Le contentieux entre Varsovie et Bruxelles sur le manque d’indépendance des juges polonais s’est encore alourdi mercredi avec la condamnation de la Pologne à une astreinte d’un million d’euros par jour par la justice de l’UE.
Il s’agit de l’astreinte quotidienne la plus élevée prononcée à ce jour par la Cour de justice de l’Union européenne (CJUE), selon l’institution basée à Luxembourg.
La décision sanctionne le non respect par la Pologne d’un arrêt de la CJUE, qui avait ordonné le 14 juillet la cessation immédiate des activités de la chambre disciplinaire de la Cour suprême polonaise.
Cet organe, mis en place dans le cadre d’une réforme controversée de la justice, est chargé de superviser les juges polonais, avec le pouvoir de lever leur immunité pour les exposer à des poursuites pénales ou de réduire leurs salaires.
« La question de l’organisation du système judiciaire relève de la compétence exclusive des Etats membres », a réagi le porte-parole du gouvernement polonais, affirmant que cette réorganisation vise un « fonctionnement efficace ». « La voie choisie des amendes et du chantage contre notre pays n’est pas la bonne », a ajouté Piotr Muller.
La décision de la CJUE confirme « les profondes préoccupations concernant le risque de préjudice grave et irréparable pour l’ordre juridique de l’Union européenne et l’Etat de droit », a commenté le commissaire européen à la Justice, Didier Reynders. « Nous sommes disponibles pour engager le dialogue avec les autorités polonaises », a-t-il ajouté en annonçant qu’il se rendrait à Varsovie mi-novembre.
Abolir la chambre disciplinaire des juges
Le chef du gouvernement conservateur polonais, Mateusz Morawiecki, s’est engagé encore récemment à abolir la chambre disciplinaire des juges, dont la suppression avait déjà été annoncée en août par Varsovie mais qui continue de fonctionner.
La CJUE avait estimé en juillet que cette chambre « n’offrait pas toutes les garanties d’impartialité et d’indépendance » et n’était « pas à l’abri d’influences directes ou indirectes des pouvoirs législatif et exécutif ».
Une sanction financière avait été réclamée à la Cour le 7 septembre par la Commission européenne au motif que « les systèmes judiciaires de l’UE doivent être indépendants et équitables ».

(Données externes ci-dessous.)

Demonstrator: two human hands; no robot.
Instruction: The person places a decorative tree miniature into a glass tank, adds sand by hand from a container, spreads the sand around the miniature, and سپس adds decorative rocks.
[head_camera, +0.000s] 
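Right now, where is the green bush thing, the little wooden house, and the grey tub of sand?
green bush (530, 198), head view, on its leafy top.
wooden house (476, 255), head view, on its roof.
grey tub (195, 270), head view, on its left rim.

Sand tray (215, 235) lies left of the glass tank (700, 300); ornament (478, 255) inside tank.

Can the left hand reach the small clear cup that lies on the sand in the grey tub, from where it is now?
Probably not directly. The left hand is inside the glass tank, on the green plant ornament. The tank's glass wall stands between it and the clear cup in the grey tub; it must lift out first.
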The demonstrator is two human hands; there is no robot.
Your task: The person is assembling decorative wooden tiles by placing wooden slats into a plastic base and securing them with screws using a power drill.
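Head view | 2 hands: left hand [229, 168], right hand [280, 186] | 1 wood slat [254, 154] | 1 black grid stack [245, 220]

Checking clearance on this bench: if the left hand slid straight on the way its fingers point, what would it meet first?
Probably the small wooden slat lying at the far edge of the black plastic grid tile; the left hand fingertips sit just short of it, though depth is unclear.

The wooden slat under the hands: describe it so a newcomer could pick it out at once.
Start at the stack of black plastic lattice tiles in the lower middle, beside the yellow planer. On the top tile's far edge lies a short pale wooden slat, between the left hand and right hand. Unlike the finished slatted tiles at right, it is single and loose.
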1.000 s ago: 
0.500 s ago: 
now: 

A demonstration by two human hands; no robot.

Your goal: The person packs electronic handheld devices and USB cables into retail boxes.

Selon une source européenne, l’astreinte doit s’appliquer dès mercredi, une fois la Pologne notifiée de l’ordonnance rendue par la CJUE.
Varsovie est en conflit avec Bruxelles depuis plusieurs années à propos des réformes judiciaires engagées par le parti conservateur nationaliste au pouvoir (PiS), accusées de saper le pouvoir des juges.
Des traités européens incompatibles avec la Constitution nationale
Les tensions se sont encore accrues depuis une décision le 7 octobre du Tribunal constitutionnel polonais, qui a décrété certains articles des traités européens incompatibles avec la Constitution nationale – un coup de tonnerre pour les Européens, qui y voient une attaque sans précédent contre la primauté du droit de l’UE et le respect des décisions de la Cour de Luxembourg.
Le manque d’indépendance de la justice polonaise et la primauté du droit européen ont été l’un des sujets dominants du sommet européen à la fin de la semaine dernière.
Les Vingt-Sept avaient joué la carte de l’apaisement, l’Allemagne pesant de tout son poids en faveur du dialogue avec Varsovie, tout en se réservant la possibilité de mesures de rétorsion ultérieures.
Affirmant vouloir demeurer membre de l’Union européenne, qu’elle a rejoint en 2004, la Pologne a dénoncé à plusieurs reprises « un chantage » de Bruxelles.
Le plan de relance post-Covid de la Pologne, d’un montant de 36 milliards d’euros, est actuellement gelé par la Commission, qui réclame des garanties sur l’indépendance du système judiciaire polonais.
En septembre, après une décision de la Cour de Luxembourg ordonnant la fermeture d’une mine de charbon polonaise dont les effets nocifs pour l’environnement sont dénoncés par la République tchèque voisine, Varsovie a été condamné à une astreinte quotidienne de 500.000 euros, une amende qu’elle n’a pas encore commencé à payer.
La Commission a demandé le 19 octobre, dans une lettre aux autorités polonaises, des informations sur la façon dont elles entendaient se conformer à la décision d’arrêt de la mine, sous peine de recevoir des « ordres de recouvrement » des sommes à intervalles réguliers.